__TASK OBJECTIVE__. Provide an exact copy of the data, excluding the images.

__DATA__.

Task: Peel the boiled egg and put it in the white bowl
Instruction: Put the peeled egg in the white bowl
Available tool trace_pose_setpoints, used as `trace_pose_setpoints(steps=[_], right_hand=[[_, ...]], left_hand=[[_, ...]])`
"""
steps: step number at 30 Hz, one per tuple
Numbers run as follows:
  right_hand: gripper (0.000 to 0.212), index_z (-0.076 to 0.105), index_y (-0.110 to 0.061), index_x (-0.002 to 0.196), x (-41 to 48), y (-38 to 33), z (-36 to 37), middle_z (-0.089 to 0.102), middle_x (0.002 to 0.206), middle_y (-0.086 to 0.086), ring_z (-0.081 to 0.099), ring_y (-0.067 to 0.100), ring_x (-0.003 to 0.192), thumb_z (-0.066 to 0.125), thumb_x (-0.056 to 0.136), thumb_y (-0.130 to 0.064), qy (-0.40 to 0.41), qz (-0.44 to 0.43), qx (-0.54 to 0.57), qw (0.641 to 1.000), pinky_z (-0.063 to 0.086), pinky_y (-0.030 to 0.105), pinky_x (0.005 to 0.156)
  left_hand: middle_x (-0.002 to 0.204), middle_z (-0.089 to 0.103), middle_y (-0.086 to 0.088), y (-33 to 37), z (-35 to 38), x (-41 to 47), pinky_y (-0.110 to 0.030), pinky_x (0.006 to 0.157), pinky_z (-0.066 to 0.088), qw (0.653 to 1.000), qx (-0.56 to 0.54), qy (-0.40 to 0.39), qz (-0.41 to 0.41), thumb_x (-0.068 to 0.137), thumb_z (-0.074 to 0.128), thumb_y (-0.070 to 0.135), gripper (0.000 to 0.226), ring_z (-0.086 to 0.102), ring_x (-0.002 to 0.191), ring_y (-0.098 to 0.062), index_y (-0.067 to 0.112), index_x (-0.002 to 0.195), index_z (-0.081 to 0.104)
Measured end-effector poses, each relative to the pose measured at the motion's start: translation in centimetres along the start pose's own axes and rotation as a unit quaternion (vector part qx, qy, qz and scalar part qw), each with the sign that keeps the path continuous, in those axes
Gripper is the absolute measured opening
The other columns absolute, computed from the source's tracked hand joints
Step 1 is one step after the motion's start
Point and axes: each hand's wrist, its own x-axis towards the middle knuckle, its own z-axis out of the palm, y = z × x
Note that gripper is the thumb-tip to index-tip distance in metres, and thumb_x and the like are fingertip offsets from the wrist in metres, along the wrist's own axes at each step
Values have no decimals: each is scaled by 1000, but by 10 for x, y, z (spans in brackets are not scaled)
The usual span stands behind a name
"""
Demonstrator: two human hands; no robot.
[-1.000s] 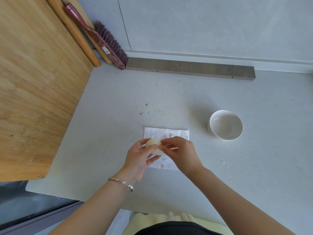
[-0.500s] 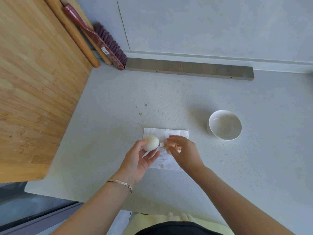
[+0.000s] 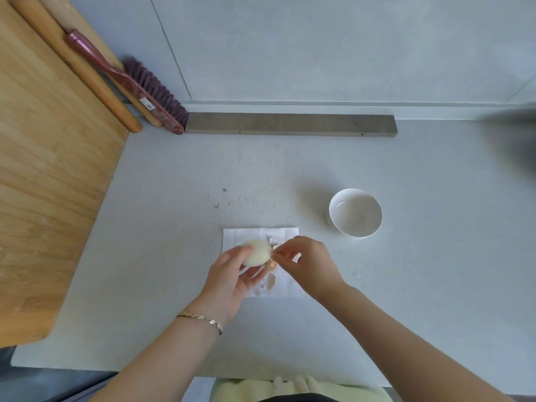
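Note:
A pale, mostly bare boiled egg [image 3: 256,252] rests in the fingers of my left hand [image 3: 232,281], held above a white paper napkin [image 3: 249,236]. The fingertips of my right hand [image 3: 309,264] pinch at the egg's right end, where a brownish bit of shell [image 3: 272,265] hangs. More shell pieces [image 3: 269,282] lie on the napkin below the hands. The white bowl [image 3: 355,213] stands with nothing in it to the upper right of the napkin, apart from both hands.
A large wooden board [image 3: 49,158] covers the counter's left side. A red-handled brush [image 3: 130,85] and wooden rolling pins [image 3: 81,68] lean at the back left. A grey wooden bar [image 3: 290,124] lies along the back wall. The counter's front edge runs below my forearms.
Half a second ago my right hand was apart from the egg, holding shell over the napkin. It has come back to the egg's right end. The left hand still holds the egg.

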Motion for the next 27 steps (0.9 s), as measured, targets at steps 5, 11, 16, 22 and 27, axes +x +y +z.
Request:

__WRITTEN SOLUTION__.
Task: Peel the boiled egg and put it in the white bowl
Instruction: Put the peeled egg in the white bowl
Available tool trace_pose_setpoints, used as `trace_pose_setpoints(steps=[_], right_hand=[[_, ...]], left_hand=[[_, ...]])`
"""
steps: step number at 30 Hz, one per tuple
Numbers run as follows:
  right_hand: gripper (0.000 to 0.212), index_z (-0.076 to 0.105), index_y (-0.110 to 0.061), index_x (-0.002 to 0.196), x (-41 to 48), y (-38 to 33), z (-36 to 37), middle_z (-0.089 to 0.102), middle_x (0.002 to 0.206), middle_y (-0.086 to 0.086), ring_z (-0.081 to 0.099), ring_y (-0.067 to 0.100), ring_x (-0.003 to 0.192), thumb_z (-0.066 to 0.125), thumb_x (-0.056 to 0.136), thumb_y (-0.130 to 0.064), qy (-0.40 to 0.41), qz (-0.44 to 0.43), qx (-0.54 to 0.57), qw (0.641 to 1.000), pinky_z (-0.063 to 0.086), pinky_y (-0.030 to 0.105), pinky_x (0.005 to 0.156)
  left_hand: middle_x (-0.002 to 0.204), middle_z (-0.089 to 0.103), middle_y (-0.086 to 0.088), y (-33 to 37), z (-35 to 38), x (-41 to 47), pinky_y (-0.110 to 0.030), pinky_x (0.006 to 0.157), pinky_z (-0.066 to 0.088), qw (0.653 to 1.000), qx (-0.56 to 0.54), qy (-0.40 to 0.39), qz (-0.41 to 0.41), thumb_x (-0.068 to 0.137), thumb_z (-0.074 to 0.128), thumb_y (-0.070 to 0.135), gripper (0.000 to 0.226), ring_z (-0.086 to 0.102), ring_x (-0.002 to 0.191), ring_y (-0.098 to 0.062), index_y (-0.067 to 0.112), index_x (-0.002 to 0.195), index_z (-0.081 to 0.104)
Measured end-effector poses, each relative to the pose measured at the motion's start: translation in centimetres along the start pose's own axes and rotation as a unit quaternion (vector part qx, qy, qz and scalar part qw), each with the sign that keeps the path continuous, in those axes
Gripper is the absolute measured opening
The other columns absolute, computed from the source's tracked hand joints
Step 1 is one step after the motion's start
Point and axes: each hand's wrist, its own x-axis towards the middle knuckle, its own z-axis out of the palm, y = z × x
Note that gripper is the thumb-tip to index-tip distance in metres, and thumb_x and the like are fingertip offsets from the wrist in metres, along the wrist's own axes at each step
Values have no decimals: each is scaled by 1000, but by 10 for x, y, z (spans in brackets are not scaled)
The usual span stands behind a name
"""
Demonstrator: two human hands; no robot.
[-1.000s] 
[-0.500s] 
[+0.000s] 
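Note:
A pale, mostly bare boiled egg [image 3: 256,252] rests in the fingers of my left hand [image 3: 232,281], held above a white paper napkin [image 3: 249,236]. The fingertips of my right hand [image 3: 309,264] pinch at the egg's right end, where a brownish bit of shell [image 3: 272,265] hangs. More shell pieces [image 3: 269,282] lie on the napkin below the hands. The white bowl [image 3: 355,213] stands with nothing in it to the upper right of the napkin, apart from both hands.
A large wooden board [image 3: 49,158] covers the counter's left side. A red-handled brush [image 3: 130,85] and wooden rolling pins [image 3: 81,68] lean at the back left. A grey wooden bar [image 3: 290,124] lies along the back wall. The counter's front edge runs below my forearms.
Half a second ago my right hand was apart from the egg, holding shell over the napkin. It has come back to the egg's right end. The left hand still holds the egg.
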
Motion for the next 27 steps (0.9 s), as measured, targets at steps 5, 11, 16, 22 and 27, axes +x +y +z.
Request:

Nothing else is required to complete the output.